Сюрреализм можно истолковать как теорию или идеологию прозрачной коммуникации, освобождающейся от рационального мышления и в конечном итоге от языка и изображенной и отрефлектированной во всех автобиографических текстах Бретона, хотя в последнем из них – написанной в американской эмиграции повести «Аркан 17» – все общение сводится к любви и к астрологическим спекуляциям: в одиночестве изгнания исчезает императив сюрреалистической коммуникации, и вслед за этим бледнеет «теория» сюрреализма, уступающая место возвращению к мифам.
Если следовать постулату прозрачности, то в любом случае с необходимостью только автобиографические тексты могут быть причислены к сюрреалистским. Сюрреализм, таким образом, примыкает к культуре аутентичности (и исповедального признания), восходящей по меньшей мере к Руссо. Как теория, сюрреализм действительно зиждется на запрете на вымысел, которому должен был подчиниться и Луи Арагон, одно время ближайший друг Бретона: первый свой роман он сжег по приказу Бретона (конечно, если посмотреть на постсюрреалистскую карьеру Арагона-романиста, то обнаружится, что многое в этой области нужно было бы нагнать, но уже и в сюрреалистском и автобиографическом романе «Парижский крестьянин» (1926) налицо склонность к вымыслу). В «Наде» запрет на вымысел сформулирован явно:
Я требую и впредь называть имена, меня интересуют только книги, открытые настежь, как двери, к которым не надо подыскивать ключей. К великому счастью, дни психологической литературы с романической интригой сочтены. Я все больше убеждаюсь, что удар, от которого ей уже не оправиться, был нанесен Гюисмансом. А я буду по-прежнему жить в своем доме из стекла, где в любой час можно видеть, кто приходит ко мне в гости; где все подвешенное на потолках и стенах держится словно по волшебству; где по ночам я отдыхаю на стеклянной кровати со стеклянными простынями и куда рано или поздно явится мне запечатленное в алмазе что я есмь.[330]

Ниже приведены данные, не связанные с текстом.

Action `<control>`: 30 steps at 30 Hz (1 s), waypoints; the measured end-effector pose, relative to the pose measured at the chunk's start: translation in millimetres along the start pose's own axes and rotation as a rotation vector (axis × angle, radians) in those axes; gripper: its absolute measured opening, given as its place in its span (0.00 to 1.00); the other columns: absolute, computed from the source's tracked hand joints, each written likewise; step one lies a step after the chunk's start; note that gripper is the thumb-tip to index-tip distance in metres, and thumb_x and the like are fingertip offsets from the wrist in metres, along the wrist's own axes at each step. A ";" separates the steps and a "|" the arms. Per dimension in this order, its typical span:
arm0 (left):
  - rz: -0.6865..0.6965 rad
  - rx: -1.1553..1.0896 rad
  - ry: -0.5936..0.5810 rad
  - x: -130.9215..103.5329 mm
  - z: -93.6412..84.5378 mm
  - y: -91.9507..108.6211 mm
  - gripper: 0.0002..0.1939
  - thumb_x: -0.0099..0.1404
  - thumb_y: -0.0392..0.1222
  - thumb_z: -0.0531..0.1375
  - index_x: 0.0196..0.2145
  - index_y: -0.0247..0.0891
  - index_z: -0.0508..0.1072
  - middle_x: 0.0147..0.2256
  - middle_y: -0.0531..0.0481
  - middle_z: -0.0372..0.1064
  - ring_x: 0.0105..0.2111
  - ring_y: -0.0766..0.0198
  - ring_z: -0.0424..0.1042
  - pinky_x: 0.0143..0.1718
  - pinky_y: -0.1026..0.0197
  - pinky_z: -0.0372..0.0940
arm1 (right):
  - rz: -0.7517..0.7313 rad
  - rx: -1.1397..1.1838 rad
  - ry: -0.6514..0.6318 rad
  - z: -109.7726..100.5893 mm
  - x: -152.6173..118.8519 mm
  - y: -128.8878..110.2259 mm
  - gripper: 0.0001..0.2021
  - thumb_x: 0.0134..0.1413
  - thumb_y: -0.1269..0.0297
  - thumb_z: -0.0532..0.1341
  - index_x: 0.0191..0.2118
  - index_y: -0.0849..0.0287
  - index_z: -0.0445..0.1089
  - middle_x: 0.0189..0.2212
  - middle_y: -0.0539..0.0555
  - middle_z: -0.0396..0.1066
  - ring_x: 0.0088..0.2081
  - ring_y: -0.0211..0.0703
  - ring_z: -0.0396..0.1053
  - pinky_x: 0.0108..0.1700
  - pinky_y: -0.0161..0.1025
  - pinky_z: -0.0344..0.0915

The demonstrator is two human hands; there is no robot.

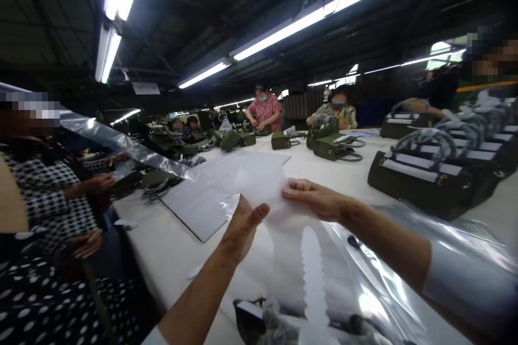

Книги должны быть открытыми, как распахнутые двери; они должны быть прозрачны, как я в моей жизни, в моем стеклянном доме, на стеклянной постели. Они должны быть документами жизни или пережитого. Это, кстати, объясняет, почему Бретон помещает в тексты фотографии – как альтернативу слишком искусственным описаниям. Бретон поэтому относится к тем авторам, которые в силу своего интереса к автобиографии драматизировали отношения между текстом и картинкой. Кто пишет о себе, неминуемо должен задуматься над тем, что он видит и как он видит сам себя. Особенность бретоновского подхода удобно объяснить в сравнении с Кракауэром и Бартом.
Согласно Кракауэру, образ, или в его случае скорее фильм, должен принести «искупление внешней реальности». Теоретико-познавательному кризису реальности он противопоставляет субъективный опыт снятия на пленку, которое одновременно есть приятие и несет поэтому черты резиньяции и пассивности. Если сформулировать парадоксально, я отвоевывает себя (и свою безопасность) благодаря тому, что теряет себя или п(е)редает себя реальности – той реальности, что остается, конечно, переданной опосредованно, с помощью какого-либо медиума. Хотя Барт и далек от Кракауэра, но и в его толковании фотографии мы сталкиваемся с пересечением, с одной стороны, моментов затронутости и уязвимости, которыми фотография «пронизывает , ранит, поражает» я, и, с другой – моментов самопереступания-самовыхождения, в которых я через этот медиум «участвую в этих фигурах, выражениях лица, жестах, антураже, действиях».[331] Фото-графия, как и автобио-графия, несет в себе напряжение между знаком (заметкой, надписью, графом) и жизнью.